▼
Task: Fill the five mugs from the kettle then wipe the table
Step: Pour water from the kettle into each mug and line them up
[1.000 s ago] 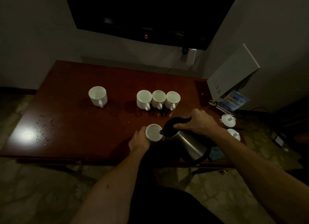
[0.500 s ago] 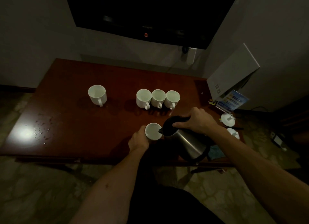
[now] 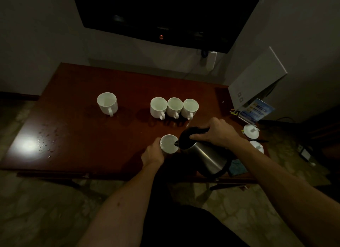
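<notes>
My right hand (image 3: 217,131) grips the black handle of a steel kettle (image 3: 206,154), tilted with its spout over a white mug (image 3: 168,144) near the table's front edge. My left hand (image 3: 152,154) is wrapped around that mug's left side. Three white mugs (image 3: 173,107) stand touching in a row behind it, handles toward me. A fifth white mug (image 3: 107,103) stands alone to the left. All rest on a dark red wooden table (image 3: 82,136).
Water drops (image 3: 46,141) speckle the table's left front beside a bright glare. Two white lidded dishes (image 3: 251,131) and a blue cloth (image 3: 237,168) sit at the right end. A white box (image 3: 255,81) leans by leaflets (image 3: 255,110). A dark TV (image 3: 165,12) hangs on the wall.
Little has moved. The kettle stays tilted over the near mug, with both hands in the same hold; the view has shifted slightly.
</notes>
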Demonstrator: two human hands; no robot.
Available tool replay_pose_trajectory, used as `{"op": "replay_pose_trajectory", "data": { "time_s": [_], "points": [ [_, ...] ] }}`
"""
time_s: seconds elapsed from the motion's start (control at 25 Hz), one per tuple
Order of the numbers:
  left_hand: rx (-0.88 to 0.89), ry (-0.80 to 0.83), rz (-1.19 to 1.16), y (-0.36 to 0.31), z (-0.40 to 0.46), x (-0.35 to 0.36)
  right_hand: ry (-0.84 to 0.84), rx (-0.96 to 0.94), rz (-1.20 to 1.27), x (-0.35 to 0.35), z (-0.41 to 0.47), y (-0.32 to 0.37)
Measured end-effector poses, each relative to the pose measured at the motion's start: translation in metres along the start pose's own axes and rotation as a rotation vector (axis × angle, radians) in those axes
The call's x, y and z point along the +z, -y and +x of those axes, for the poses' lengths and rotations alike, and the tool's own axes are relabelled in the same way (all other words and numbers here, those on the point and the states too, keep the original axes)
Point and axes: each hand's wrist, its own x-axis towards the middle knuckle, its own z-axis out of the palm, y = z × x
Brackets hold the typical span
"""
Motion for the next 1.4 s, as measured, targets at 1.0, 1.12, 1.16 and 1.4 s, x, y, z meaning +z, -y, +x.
{"op": "replay_pose_trajectory", "data": {
  "time_s": [1.0, 1.12, 1.16, 1.4],
  "points": [
    [-0.024, 0.031, 0.016, 0.0012, 0.0028, -0.0005, -0.011, 0.008, 0.011, 0.0022, 0.0061, -0.0012],
    [-0.021, 0.027, 0.022, 0.0011, 0.0025, -0.0007, -0.009, 0.021, 0.014, 0.002, 0.0067, -0.0003],
    [-0.019, 0.028, 0.023, 0.0014, 0.0025, -0.0008, -0.014, 0.022, 0.011, 0.0015, 0.0069, -0.0005],
    [-0.022, 0.034, 0.007, 0.0032, 0.004, -0.0002, -0.031, 0.017, 0.0, 0.0015, 0.0084, -0.0014]
  ]
}}
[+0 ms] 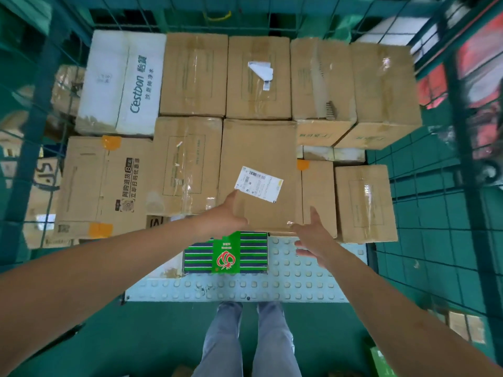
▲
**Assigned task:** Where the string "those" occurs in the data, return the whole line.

**Solved exercise:**
Measured end-effector poses, each relative to the pose measured at the motion's start: translation in metres along the start pose's own axes and rotation as a rotation vector (axis × angle, radians) in those axes
The call's x, y and z point along the +z, -y and +x of those axes, for the poses' lengths and rotations alike, and the tool's own axes are relabelled in the same way (all other words and numbers here, those on the point and the states too, keep the original axes)

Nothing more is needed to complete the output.